Whooop!!! You think?


----------



## Sistaslick (Feb 23, 2006)

marie170 said:
			
		

> Whooop!!! You think?



oh, shucks... I plead the 5th.


----------



## *Frisky* (Feb 23, 2006)

Sistaslick said:
			
		

> oh, shucks... I plead the 5th.


 
Well I don't plead the 5th and I can say that is has crossed my mind as well...that would just be devastating...all of it is tragic but I think to hear something like that about TD Jakes would just make alot of people very very very disappointed.


----------



## BerrySweet (Feb 23, 2006)

ladydee36330 said:
			
		

> Well I guess I'm the only one sitting here alone in the dark that didnt have a clue.


I'm in the dark with you too girl.  I had no earthly idea.  I wonder what he's gonna do now?


----------



## BerrySweet (Feb 23, 2006)

marie170 said:
			
		

> Not about being gay was it?


it was an addiction to porn. Didn't say which type, but from the convo it seemed like it was just really kinky. I don't think it was gay b/c he involved his wife and they talked about her dressing up and stuff.  But they could have been talking about stra...oops.  This is the Christianity board, same on me!


----------



## trinidarkie1 (Feb 23, 2006)

Can u site another source for this? The link that was originally posted does not work.


----------



## BlkHoneyLuv2U (Feb 23, 2006)

trinidarkie1 said:
			
		

> Can u site another source for this? The link that was originally posted does not work.


Trini, try the secon link that I posted. I just tried it and it works fine.


----------



## Dare~to~Dream (Feb 23, 2006)

*I was in the dark about this until I read on this forum that he was gay...of course at the time it wasn't confirmed but I remember him coming up in a thread topic and some posters said that he was gay.  I was a little surprised. I've never seen him perform live or anything like that but I love his music-most of it anyway.  I couldn't tell that he was gay just by looking at his picture...

Edited: I just seen a current picture of him on the Entertainment Forum...as one posted stated, "[the picture] screams GAY to me" 


*


----------



## Belle Du Jour (Feb 23, 2006)

Signs of the times, I tell ya. . .


----------



## MrsQueeny (Feb 24, 2006)

classimami713 said:
			
		

> Signs of the times, I tell ya. . .


Took the words right out of my mouth.  Q


----------



## MrsQueeny (Feb 24, 2006)

Sistaslick said:
			
		

> okay... that's donnie . . . check.
> 
> hezekiah... check.
> 
> ...



Music is satan's specialty....


----------



## locabouthair (Feb 24, 2006)

i heard this rumor about him years ago.


----------



## Blossssom (Feb 24, 2006)

Bklynqueen said:
			
		

> I'm sorry, but is anyone really surprised?



I am... I'm always surprised to hear about people who profess to be Christians, and it turns out they are not.

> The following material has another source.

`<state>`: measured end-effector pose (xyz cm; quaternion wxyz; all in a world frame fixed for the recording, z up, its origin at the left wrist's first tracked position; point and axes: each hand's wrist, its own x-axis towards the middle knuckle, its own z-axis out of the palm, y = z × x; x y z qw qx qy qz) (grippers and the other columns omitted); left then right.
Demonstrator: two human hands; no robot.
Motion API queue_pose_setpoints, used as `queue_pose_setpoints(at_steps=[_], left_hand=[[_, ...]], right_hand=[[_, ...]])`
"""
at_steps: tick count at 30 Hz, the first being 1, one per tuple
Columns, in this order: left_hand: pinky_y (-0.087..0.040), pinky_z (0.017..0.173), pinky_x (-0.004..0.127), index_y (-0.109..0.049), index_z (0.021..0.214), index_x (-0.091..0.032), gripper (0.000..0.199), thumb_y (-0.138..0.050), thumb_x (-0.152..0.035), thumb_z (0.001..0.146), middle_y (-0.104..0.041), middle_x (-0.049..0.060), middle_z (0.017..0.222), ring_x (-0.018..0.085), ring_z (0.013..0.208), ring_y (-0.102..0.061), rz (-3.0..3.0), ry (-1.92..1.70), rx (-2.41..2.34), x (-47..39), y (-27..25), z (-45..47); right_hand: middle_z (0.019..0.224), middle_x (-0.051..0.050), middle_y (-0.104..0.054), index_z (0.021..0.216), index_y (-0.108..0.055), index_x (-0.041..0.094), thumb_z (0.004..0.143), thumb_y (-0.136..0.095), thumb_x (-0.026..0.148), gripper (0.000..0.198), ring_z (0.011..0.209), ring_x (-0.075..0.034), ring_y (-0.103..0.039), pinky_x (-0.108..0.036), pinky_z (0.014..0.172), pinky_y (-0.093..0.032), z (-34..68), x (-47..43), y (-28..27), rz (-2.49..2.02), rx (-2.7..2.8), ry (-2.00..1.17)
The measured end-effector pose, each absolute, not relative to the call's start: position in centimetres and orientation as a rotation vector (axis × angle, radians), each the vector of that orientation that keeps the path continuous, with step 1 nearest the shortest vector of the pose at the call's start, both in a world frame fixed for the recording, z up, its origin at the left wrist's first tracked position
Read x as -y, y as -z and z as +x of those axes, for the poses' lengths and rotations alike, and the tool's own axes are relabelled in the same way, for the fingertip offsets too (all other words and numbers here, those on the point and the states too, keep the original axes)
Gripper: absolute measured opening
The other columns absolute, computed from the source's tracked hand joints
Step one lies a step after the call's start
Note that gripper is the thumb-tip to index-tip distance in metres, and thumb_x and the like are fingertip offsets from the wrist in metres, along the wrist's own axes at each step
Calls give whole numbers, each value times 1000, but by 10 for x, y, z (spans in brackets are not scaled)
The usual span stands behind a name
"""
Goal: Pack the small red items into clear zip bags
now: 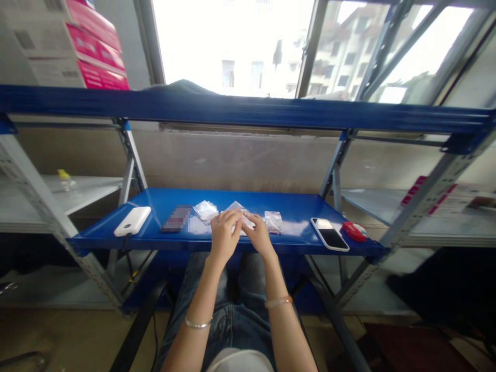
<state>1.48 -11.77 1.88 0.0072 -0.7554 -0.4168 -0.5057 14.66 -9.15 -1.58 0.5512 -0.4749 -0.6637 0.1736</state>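
My left hand (226, 230) and my right hand (257, 235) meet over the front middle of the blue shelf (178, 194). Between their pinched fingertips is a small clear plastic bag (248, 222), mostly covered by the fingers; its contents are too blurred to name. Just behind the fingers lies a piece of clear plastic (235, 205), and I cannot tell whether it is part of the same bag. A pile of clear plastic bags (206, 211) lies left of my left hand. To the right of my right hand is another small clear bag (273, 222) with small pieces inside.
A white power bank (133, 221) with a cable and a blurred-out brown rectangle (177, 218) are on the left. On the right lie a phone (330, 235) and a red object (354, 231). A blue beam (248, 111) crosses above; pink-and-white boxes (96, 49) stand upper left.
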Motion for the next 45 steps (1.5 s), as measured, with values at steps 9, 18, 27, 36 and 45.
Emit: queue_pose_setpoints(at_steps=[9, 18, 27, 36, 45], left_hand=[[-22, 108, 53, -40, 135, -29, 76, -52, 0, 65, -38, 7, 146, 29, 138, -27, -2768, 1087, 1355, 115, -11, -5], [-18, 108, 53, -51, 122, -26, 61, -71, -22, 64, -63, 9, 121, 29, 118, -53, -2744, 1189, 1463, 107, -3, -5], [-18, 106, 49, -56, 108, -26, 44, -71, -28, 67, -67, 5, 110, 26, 106, -58, -2715, 1251, 1462, 111, -10, -3], [-36, 96, 43, -62, 97, -24, 37, -74, -37, 65, -71, 4, 90, 25, 91, -64, -2529, 1493, 1559, 109, -8, 1], [-49, 80, 35, -54, 110, -17, 62, -75, -47, 60, -68, 8, 92, 21, 87, -65, -2159, 2187, 1998, 75, 15, -30]], right_hand=[[134, -8, -49, 101, -71, 29, 59, -81, 27, 43, 130, -31, -34, -51, 107, -26, 156, 92, 24, -1142, 1788, -394], [107, -7, -67, 91, -73, 26, 81, -57, 21, 20, 108, -23, -57, -43, 99, -39, 153, 92, 14, -958, 1809, -527], [112, -7, -63, 92, -72, 25, 67, -73, 31, 26, 119, -25, -47, -41, 100, -34, 150, 98, 12, -1052, 1685, -606], [96, -6, -70, 81, -70, 21, 75, -61, 43, 25, 95, -23, -60, -36, 83, -42, 153, 95, 7, -1070, 1479, -633], [102, -13, -65, 88, -71, 19, 79, -55, 25, 20, 102, -28, -54, -47, 91, -36, 153, 62, 58, -1507, 1353, -56]])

See, I like to give all proclaimed Christians the benefit of the doubt.  So, yes, I am surprised.

NEXT!


----------



## cocoberry10 (Feb 24, 2006)

Sistaslick said:
			
		

> okay... that's donnie . . . check.
> 
> hezekiah... check.
> 
> ...




I'm still waiting on Bobby Jones (the one on BET).....   

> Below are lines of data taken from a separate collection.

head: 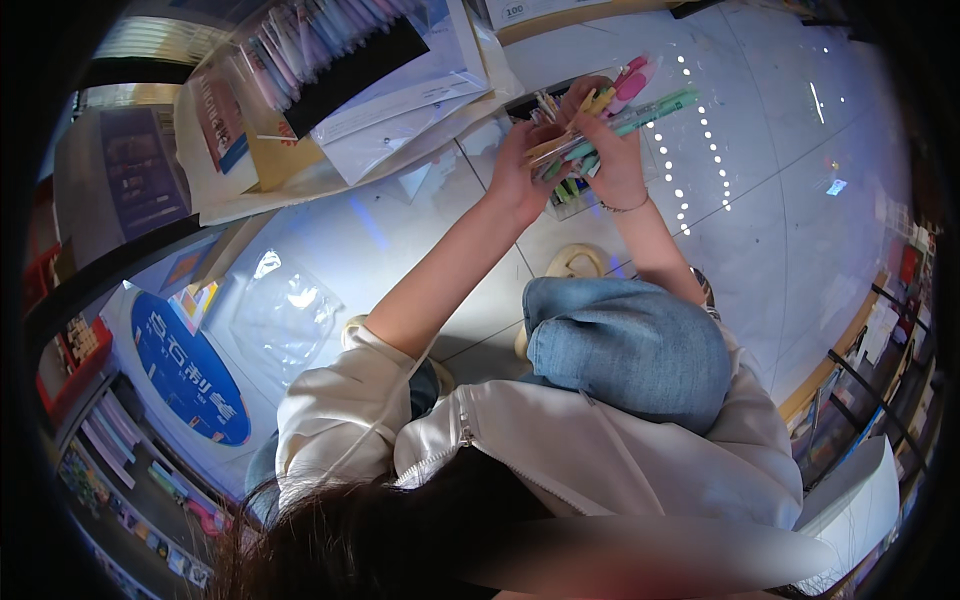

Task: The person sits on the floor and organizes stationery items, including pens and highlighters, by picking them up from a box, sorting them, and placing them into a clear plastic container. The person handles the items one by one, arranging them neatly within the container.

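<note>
A bundle of pens (637, 112) in green, pink, yellow and clear plastic is held between my two hands. My left hand (525, 165) grips its lower left end. My right hand (615, 154) closes around the middle, with the pink and mint green ends sticking out up and to the right. Beneath and behind both hands, a clear box of pens (570, 202) stands on the tiled floor, partly hidden by my hands. More pen tips show just above my left hand.
At upper left, a display surface holds packed pens (307, 45) and papers in plastic sleeves (405, 112). A clear plastic bag (285, 315) lies on the floor beside a blue oval sign (191, 367). Stocked shelves (862, 375) line the right side.
</note>
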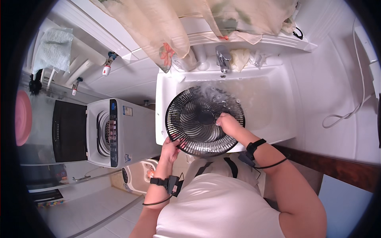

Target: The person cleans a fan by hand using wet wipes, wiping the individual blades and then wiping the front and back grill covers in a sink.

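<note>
A round black fan grille [205, 145] lies tilted over the left part of a white sink [282, 119], its far edge down in cloudy water with bubbles. My left hand [172, 149] grips the grille's near-left rim. On the grille's face, right of its round hub, rests my right hand [227, 122] with the fingers bent; whether they hold something small cannot be made out. A chrome faucet [223, 58] stands at the sink's back edge, beyond the grille. The part of the grille under the water is blurred.
Left of the sink stands a top-loading washing machine [137, 134] with its lid up. A patterned curtain [154, 26] hangs over the back ledge. Pale gloves [239, 58] lie beside the faucet. A light plastic basin [137, 178] sits low at the left; a white cable [345, 117] hangs at the right.
</note>
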Motion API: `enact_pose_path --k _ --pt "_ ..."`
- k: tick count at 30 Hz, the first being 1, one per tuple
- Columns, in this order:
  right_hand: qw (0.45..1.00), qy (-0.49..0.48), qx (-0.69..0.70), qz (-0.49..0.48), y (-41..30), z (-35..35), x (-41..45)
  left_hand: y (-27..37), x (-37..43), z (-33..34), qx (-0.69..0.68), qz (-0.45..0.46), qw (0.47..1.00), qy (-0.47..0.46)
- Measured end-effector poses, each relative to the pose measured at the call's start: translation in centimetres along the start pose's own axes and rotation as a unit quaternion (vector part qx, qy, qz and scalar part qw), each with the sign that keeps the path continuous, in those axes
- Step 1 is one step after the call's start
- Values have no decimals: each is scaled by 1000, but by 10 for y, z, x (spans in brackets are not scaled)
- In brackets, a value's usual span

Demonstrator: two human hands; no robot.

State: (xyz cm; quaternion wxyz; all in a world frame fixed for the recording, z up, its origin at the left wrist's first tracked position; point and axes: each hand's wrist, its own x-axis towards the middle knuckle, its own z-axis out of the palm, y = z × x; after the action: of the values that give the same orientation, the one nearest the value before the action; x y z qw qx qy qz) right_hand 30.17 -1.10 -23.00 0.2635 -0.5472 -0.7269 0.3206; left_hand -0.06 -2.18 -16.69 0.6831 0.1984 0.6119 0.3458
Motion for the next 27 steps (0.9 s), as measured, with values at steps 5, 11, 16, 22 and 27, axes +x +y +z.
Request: enact_pose_path --k 5,11,16,22,27 --pt "999 0 -32 39 -16 1 -22 -15 8 -11 -29 6 999 -16" --pt "979 -180 70 58 -28 -34 -27 -9 17 -13 -40 13 999 -35" --pt "992 -26 109 55 -36 -35 -6 -5 23 -11 -22 3 999 -46" --pt "998 -37 -33 -27 -31 -6 -16 -8 24 -14 -60 3 996 -65" --pt "994 -96 -50 -9 -53 -9 -34 -10 25 -15 -72 3 995 -69"
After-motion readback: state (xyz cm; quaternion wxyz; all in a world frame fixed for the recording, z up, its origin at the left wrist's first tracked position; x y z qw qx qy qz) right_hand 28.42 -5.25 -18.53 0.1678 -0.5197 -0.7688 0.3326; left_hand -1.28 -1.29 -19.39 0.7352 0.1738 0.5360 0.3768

Maybe there's something in the water too!   

Now, I started another thread about interfaith marriage, and many replied about being equally yoked (which I totally understand).  However, I think this shows us that not even all Christians are equally yoked.  Sad, but true!!!!!


----------



## cocoberry10 (Feb 24, 2006)

marie170 said:
			
		

> Well I don't plead the 5th and I can say that is has crossed my mind as well...that would just be devastating...all of it is tragic but I think to hear something like that about TD Jakes would just make alot of people very very very disappointed.




I don't think TD Jakes is gay (of course I could be wrong, my friends tell me to hype up my "gaydar" (sp??).  Anyway, he doesn't seem that way to me.  But he may have some other crazed behavior pattern (i.e. womanizing, abusiveness).  Or maybe, just maybe, and I can believe it, he really is a faithful man of God with flaws like all of us!!!!!  

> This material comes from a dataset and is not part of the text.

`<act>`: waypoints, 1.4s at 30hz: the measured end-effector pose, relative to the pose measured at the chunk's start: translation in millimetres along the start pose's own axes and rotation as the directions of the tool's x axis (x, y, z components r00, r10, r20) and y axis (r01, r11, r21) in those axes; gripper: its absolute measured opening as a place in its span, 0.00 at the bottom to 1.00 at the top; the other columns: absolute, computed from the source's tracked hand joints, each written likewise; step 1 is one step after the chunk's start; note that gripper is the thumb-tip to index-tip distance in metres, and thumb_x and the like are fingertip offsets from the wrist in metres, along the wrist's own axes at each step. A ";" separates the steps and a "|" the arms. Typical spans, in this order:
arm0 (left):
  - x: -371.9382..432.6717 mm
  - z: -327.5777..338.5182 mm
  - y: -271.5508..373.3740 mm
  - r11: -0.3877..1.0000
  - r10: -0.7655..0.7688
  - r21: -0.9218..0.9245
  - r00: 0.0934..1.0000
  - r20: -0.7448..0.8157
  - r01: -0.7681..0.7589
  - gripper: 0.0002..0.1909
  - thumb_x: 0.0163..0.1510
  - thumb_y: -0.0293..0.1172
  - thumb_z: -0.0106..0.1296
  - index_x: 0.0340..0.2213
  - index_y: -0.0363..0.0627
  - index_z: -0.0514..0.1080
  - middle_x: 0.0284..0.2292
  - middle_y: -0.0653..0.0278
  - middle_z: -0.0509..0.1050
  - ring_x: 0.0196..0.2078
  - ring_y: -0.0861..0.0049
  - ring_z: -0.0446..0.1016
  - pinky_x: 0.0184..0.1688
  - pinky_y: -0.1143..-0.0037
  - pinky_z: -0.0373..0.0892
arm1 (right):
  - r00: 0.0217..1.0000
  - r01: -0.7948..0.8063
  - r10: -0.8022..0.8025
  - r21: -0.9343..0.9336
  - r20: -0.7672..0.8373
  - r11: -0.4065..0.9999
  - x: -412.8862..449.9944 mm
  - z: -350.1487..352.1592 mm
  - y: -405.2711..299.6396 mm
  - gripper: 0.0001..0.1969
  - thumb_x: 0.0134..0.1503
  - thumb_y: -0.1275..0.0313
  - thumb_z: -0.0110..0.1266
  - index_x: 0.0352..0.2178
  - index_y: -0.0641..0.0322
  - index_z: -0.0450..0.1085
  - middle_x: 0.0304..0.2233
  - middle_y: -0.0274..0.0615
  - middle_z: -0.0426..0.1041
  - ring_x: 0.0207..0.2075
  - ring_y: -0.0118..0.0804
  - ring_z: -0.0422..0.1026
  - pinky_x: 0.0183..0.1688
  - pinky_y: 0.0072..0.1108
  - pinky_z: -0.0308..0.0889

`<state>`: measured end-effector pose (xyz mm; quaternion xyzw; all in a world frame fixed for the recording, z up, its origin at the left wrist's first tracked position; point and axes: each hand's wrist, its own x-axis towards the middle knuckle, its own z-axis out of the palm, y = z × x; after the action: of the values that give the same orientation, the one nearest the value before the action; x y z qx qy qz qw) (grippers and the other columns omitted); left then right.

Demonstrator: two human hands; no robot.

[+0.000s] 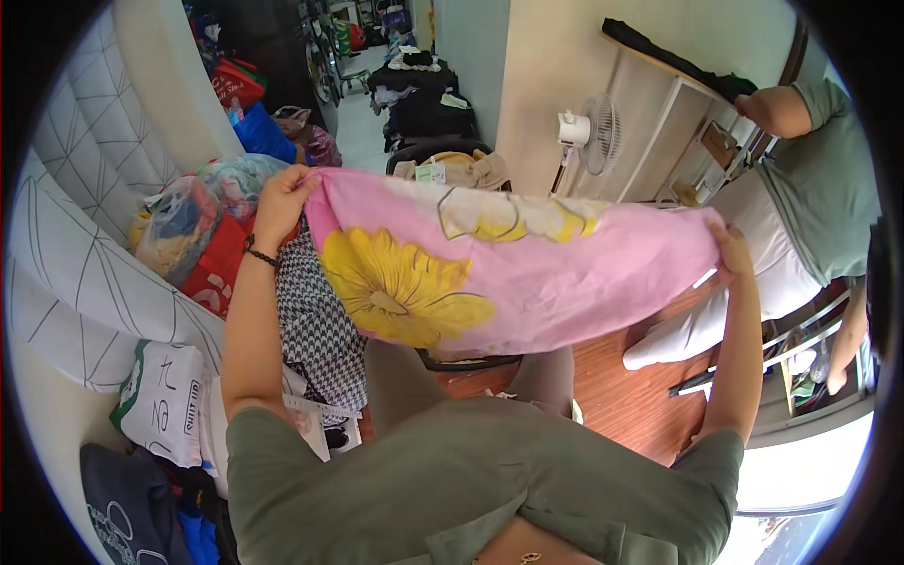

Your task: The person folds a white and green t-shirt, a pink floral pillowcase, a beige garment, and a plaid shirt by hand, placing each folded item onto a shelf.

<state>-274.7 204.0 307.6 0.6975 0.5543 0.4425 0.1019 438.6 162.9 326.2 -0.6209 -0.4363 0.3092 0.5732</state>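
Note:
A pink cloth [551, 282] with large yellow and white flowers is stretched out in the air before me, above my lap. My left hand [286, 205] pinches its upper left corner between thumb and fingers. At the opposite end, my right hand [734, 247] grips the cloth's right edge; some of those fingers are hidden by the fabric. The lower edge sags in a curve between the two hands. Just below and beside my left hand hangs a black-and-white houndstooth cloth [318, 311]. Behind the pink cloth, a black-rimmed container with beige clothes [459, 167] partly shows.
Plastic bags of clothes [180, 229] and a red bag [219, 265] lie at the left, beside a patterned curtain [92, 261]. A white fan [600, 134] stands ahead right. Another person in a green shirt [826, 183] is at the right, near a shelf [678, 70]. Dark clothes [431, 106] are piled ahead.

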 end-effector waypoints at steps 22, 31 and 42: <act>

Let's hope so.  We are running out of leaders.  We just talked about MLK in off-topic, we all know about Jesse Jackson.  

But rather than get upset, it just shows me that much more that our focus needs to be on HIM (the big guy upstairs), not only the little men running around here in HIS name.  Sometimes whether we realize it or not, or intend to or not, we as Christians focus on ministers and people of God, rather than God himself!!!!


----------



## Belle Du Jour (Feb 24, 2006)

Is this down low stuff an epidemic in the black male community?  Besides that senator in NJ (?) I don't hear about too many men of other races on the down low.  What is going on?  We have to lift up the community in prayer.


----------



## meka (Feb 24, 2006)

I'm gonna leave this alone.  We don't know if this story is true or not.  As Christians we have to pray for each other and keep each other covered.  Just because he is a pastor, that does not mean that he is free from sin. Prayerless pews make powerless pulpits.


----------



## butterfly7 (Feb 24, 2006)

I believe we don't hear much about the DL in other communities because other races seem to be more open about homosexuality.  It is still very taboo in the black community.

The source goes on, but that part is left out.